Jane Campion’s Oscar-buzzing Western (and a Day top film of 2021), “The Power of the Dog” plays tonight as part of The Brattle Theatre’s “Some of The Best of 2021” program, with electric performances from Benedict Cumberbatch and Kodi Smit-McPhee and sumptuous cinematography by Ari Wegner. It screens alongside Rose Glass’ debut film, “Saint Maud,” about the relationship between a hospice nurse (Morfydd Clark) and her mercurial cancer patient (Jennifer Ehle). On Monday it’s “Shiva Baby,” Emma Seligman’s dark, satirical coming-of-age drama about an introverted young jewish woman (Rachel Sennott) struggling to make it in New York. It’s paired with Amalia Ulman’s “El Planeta.” Thursday it’s Questlove’s documentary “Summer of Soul (…or, When the Revolution Could Not Be Televised)” about the great 1960s Harlem music festival that rivaled Woodstock. For special engagements, on Friday The Brattle will screen Jóhann Jóhannsson’s “Last and First Men,” which sadly marks the recently passed composer’s directorial debut – he scored Denis Villeneuve’s “Sicario” (2015) and “Arrival” (2016). The film, about a race of humans in the future on the brink of extinction, is based on Olaf Stapledon’s book and narrated by Tilda Swinton. Also on Friday is the 30th anniversary screening of David Lynch’s “Twin Peaks: Fire Walk with Me,” the cinematic follow-up to the hit TV series about the mysterious happenings to Pacific Northwest ingenue Laura Palmer (Sheryl Lee). Like the series, the film has a square-jawed Kyle MacLachlan as the intrepid Agent Cooper; David Bowie pops up in a bit part.

Note: The Brattle’s Covid policy requires proof of vaccination or a recent negative test result for admittance. 
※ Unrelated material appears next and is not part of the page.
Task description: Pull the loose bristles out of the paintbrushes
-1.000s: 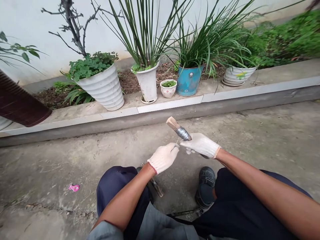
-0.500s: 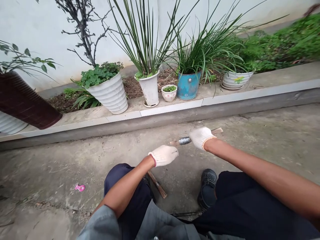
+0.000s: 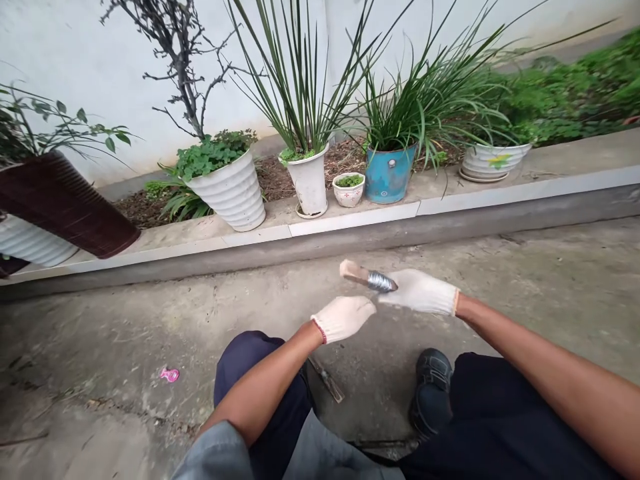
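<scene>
Both my hands wear white knit gloves. My right hand [image 3: 423, 292] is closed round a short wooden stick [image 3: 354, 271] that has thin grey wire [image 3: 381, 282] wound in a coil around it; the stick's free end points left and slightly up. My left hand [image 3: 345, 316] is just below and left of the coil, fingers pinched together, apparently on the fine wire end, which is too thin to see. Both hands hover over the concrete ground above my knees.
A raised concrete kerb [image 3: 350, 230] carries potted plants: a ribbed white pot [image 3: 231, 193], a tall white pot [image 3: 310, 181], a small bowl [image 3: 349, 191], a blue pot [image 3: 389, 175], a brown basket [image 3: 60, 207]. A tool handle [image 3: 327, 381] lies by my black shoe [image 3: 431, 387]. A pink scrap [image 3: 169, 375] lies at left.
My right hand has turned the stick over, from level with its far end sticking out to the right to pointing left again. My left hand stayed pinched beside the coil. The view shifted slightly.
</scene>
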Demonstrator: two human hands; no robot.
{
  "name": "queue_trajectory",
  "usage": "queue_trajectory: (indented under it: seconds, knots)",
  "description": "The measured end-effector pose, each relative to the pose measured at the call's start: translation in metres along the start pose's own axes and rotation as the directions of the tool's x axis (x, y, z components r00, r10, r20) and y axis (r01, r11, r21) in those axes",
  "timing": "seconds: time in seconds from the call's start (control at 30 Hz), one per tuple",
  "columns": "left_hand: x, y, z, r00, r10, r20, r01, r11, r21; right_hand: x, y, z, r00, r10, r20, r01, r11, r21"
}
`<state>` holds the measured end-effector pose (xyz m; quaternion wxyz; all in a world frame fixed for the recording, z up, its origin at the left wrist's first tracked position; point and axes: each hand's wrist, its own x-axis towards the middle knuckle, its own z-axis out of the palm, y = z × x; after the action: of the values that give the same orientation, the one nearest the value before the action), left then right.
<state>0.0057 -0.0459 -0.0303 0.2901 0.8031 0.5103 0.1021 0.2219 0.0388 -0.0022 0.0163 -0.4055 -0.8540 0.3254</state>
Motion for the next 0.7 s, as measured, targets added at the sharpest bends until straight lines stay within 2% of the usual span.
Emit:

This week the Somerville Theatre runs “Wheel of Fortune and Fantasy” by Ryûsuke Hamaguchi, who’s had a breakout year with this anthology about love, memory and manipulation as well as “Drive My Car,” a heavy Oscar favorite and Cambridge Day’s top pick of 2021. “Wheel” plays four nights beginning Monday. Starting Friday, the theater will begin a reparatory big-screen run of Francis Ford Coppola’s 1974 classic about paranoia, wiretapping and all things emblematic of the Nixon administration, “The Conversation.” Given the film’s use of surveillance footage and audio decoding, seeing it on the big screen is a must. The incredible cast behind Gene Hackman’s edgy technical expert include Cindy Williams (“Laverne & Shirley”), Robert Duvall, Frederic Forrest, John Cazale (one of his scant five films, three with Coppola), Teri Garr and Harrison Ford before he played Han Solo.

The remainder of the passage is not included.